Using this above observations we plotted column bar plot for three departments show casing total sales value per age-group

Department Analysis

Using the observations in Graph 1 - Plot 2, we deep-dived & filtered only the three age-groups: 19-24, 55-64 & 65+ as these have nearly equal household counts. Hence, we plotted column bar plot to represent the difference and it is observed that even when household counts for three age-groups is nearly same still 19-24 age-group contribution in three departments is less compared to other two. Thus, it can be concluded that age-group 19-24 is purchasing less from the three departments.

Coupons Redeemed

The below graph uses coupons, coupon redemptions, product, and demographic tables to populate the data for Nutrition, Pastry, and Deli departments. The graph shows the number of coupons redeemed based on the age group.For each age group, we use the top five coupons upc which are being redeemed.

Summary

The above exercise helped us understand the complete journey dataset better. Now we have answers to some inetersting questions and are in a position to do follow-up and deep dive analysis.

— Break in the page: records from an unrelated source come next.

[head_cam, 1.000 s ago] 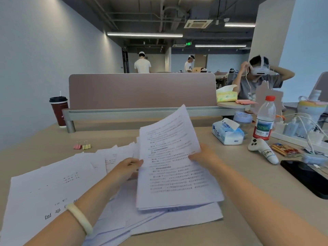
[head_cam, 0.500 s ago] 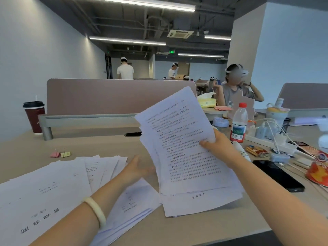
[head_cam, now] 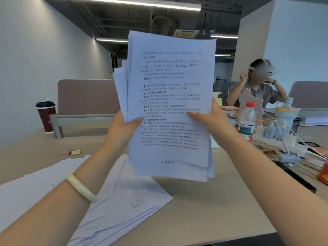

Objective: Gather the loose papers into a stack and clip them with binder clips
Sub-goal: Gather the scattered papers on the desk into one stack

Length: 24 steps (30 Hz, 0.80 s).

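A stack of printed white papers (head_cam: 170,103) is held upright in the air above the desk, its sheets unevenly aligned at the top left. My left hand (head_cam: 122,128) grips its left edge and my right hand (head_cam: 211,121) grips its right edge, thumbs on the front page. More loose papers (head_cam: 124,201) lie spread on the desk below and to the left. Two small binder clips, one pink (head_cam: 66,152) and one yellow (head_cam: 76,152), rest on the desk at the left, apart from both hands.
A dark red cup (head_cam: 46,117) stands by the desk divider (head_cam: 87,96) at the left. A water bottle (head_cam: 247,122), cables, chargers and a black phone (head_cam: 294,176) crowd the right side. A person with a headset sits behind at the right.
The stack was lifted off the desk and raised upright in front of me. My left hand left the desk papers and took the stack's left edge. The view tilted up.
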Tool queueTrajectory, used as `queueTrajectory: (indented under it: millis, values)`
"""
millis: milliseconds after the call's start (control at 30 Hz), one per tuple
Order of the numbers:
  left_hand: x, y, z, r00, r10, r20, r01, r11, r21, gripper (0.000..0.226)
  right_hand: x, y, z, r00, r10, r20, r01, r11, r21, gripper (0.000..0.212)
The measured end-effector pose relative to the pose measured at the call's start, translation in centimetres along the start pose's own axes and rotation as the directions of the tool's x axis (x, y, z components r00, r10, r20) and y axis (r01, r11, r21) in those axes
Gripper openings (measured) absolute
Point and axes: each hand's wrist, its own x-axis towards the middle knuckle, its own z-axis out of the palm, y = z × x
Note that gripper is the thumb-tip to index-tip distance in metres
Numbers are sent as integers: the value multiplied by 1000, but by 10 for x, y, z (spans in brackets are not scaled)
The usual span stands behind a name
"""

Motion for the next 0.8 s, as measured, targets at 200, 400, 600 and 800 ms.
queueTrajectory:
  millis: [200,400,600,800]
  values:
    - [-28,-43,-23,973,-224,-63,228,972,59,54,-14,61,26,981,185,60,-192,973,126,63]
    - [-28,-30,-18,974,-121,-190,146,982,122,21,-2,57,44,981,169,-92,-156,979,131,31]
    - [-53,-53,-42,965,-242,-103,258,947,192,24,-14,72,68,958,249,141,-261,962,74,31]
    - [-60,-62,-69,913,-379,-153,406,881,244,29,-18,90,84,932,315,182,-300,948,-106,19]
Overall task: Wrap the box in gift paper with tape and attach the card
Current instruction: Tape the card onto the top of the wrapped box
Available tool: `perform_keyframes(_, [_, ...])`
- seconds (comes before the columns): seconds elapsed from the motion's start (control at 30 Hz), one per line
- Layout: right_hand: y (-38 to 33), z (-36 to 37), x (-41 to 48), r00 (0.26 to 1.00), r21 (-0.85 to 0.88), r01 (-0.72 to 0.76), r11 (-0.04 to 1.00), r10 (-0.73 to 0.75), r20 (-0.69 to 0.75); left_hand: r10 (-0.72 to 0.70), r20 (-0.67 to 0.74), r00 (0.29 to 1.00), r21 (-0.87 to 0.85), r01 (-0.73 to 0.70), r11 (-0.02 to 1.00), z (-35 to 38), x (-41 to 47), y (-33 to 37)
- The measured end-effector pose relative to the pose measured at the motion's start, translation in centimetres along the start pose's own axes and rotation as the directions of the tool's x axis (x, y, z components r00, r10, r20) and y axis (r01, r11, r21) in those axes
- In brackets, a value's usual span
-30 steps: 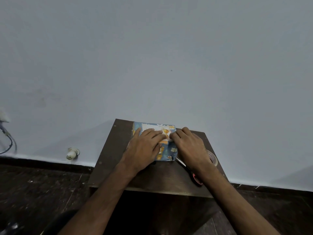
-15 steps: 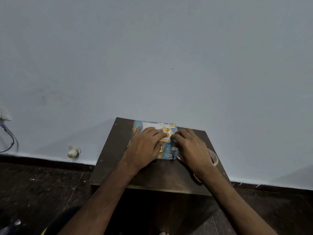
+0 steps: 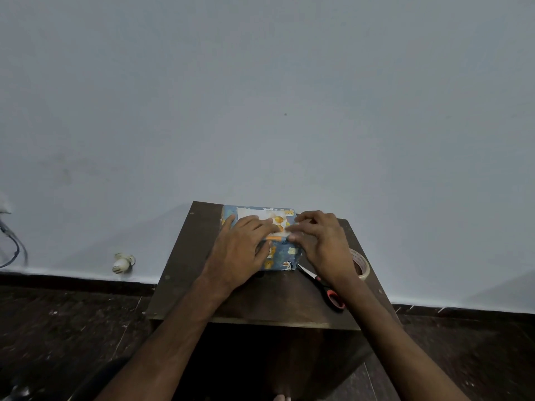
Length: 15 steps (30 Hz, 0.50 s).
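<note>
While both flat, unclenched hands, left hand [image 3: 241, 250] and right hand [image 3: 321, 241], cover the wrapped box [image 3: 285, 256], its card [image 3: 260, 214] stays half hidden.

A plain pale grey wall [image 3: 260, 96] filled the upper part of the frame. A dark brown table [image 3: 185, 256] was set against it at the bottom middle. A dark floor [image 3: 58, 328] was seen along the bottom. A small white plug [image 3: 123, 263] and a cable [image 3: 14, 250] were seen at the lower left.
</note>
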State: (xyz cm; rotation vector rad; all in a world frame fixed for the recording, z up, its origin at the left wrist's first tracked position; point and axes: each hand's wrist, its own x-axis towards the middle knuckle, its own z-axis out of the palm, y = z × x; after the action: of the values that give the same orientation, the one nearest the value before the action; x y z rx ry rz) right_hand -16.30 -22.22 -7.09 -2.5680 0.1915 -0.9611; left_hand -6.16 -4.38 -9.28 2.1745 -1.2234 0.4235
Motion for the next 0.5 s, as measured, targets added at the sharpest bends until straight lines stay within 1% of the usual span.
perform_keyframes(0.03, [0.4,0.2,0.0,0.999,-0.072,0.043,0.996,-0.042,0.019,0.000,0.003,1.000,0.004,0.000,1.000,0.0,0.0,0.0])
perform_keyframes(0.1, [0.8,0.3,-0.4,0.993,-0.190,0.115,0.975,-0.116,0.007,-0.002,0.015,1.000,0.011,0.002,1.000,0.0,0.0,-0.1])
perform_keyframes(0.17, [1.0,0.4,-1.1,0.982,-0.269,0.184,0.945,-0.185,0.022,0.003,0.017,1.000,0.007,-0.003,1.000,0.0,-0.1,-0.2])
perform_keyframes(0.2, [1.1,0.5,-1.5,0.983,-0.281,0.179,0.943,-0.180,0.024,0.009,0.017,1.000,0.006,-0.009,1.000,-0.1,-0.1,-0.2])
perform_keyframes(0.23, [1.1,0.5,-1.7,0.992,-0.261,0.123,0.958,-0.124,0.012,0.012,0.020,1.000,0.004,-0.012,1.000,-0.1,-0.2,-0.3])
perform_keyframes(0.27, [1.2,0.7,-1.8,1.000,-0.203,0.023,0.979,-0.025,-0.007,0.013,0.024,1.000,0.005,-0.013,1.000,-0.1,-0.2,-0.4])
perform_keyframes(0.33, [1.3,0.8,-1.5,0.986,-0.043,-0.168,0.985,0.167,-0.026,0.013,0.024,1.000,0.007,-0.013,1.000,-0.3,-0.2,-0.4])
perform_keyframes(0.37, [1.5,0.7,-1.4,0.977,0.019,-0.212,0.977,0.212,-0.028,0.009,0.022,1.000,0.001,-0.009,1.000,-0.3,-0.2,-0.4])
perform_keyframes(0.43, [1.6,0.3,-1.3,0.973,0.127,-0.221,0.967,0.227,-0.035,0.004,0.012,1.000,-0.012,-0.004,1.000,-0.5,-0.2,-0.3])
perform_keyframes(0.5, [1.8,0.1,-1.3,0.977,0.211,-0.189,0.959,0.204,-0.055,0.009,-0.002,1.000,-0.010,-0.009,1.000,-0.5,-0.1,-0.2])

The following is the summary of the analysis:

  1. The sales for demographic (age-group) 19-24 has the least sales and 45-54 has the most sales.
  2. The age-groups 19-24, 55-64 & 65+were having nearly same household counts and hence when we compared their sales for few departments we got to know that 19-24 demographic group consume less nutrition.
  3. The departments Nutrition, Deli and Pastry where the contribution to total sales value from each age-group was having comparable quantities and when compared Nutrition was consumed less by age group 19-24.
  4. The coupons distributed within various departments gave us an insight that GROCERY department has redeemed most coupons whereas PHOTO & VIDEO was the least.
  5. The Top 5 coupons redeemed for departments Nutrition, Deli and Pastry in each age group signifies that 19-24 demographic group also redeem less coupons for those department.

In short, our goal was to analyze the sales for different age groups and extract insights to help Regork business to grow by providing more coupons for departments which are having less sales in this case NUTRITION and create awareness about how nutrition is more important in our daily life with the help of marketing team, this will allow Regork to increase sales for those age groups and generate more revenue.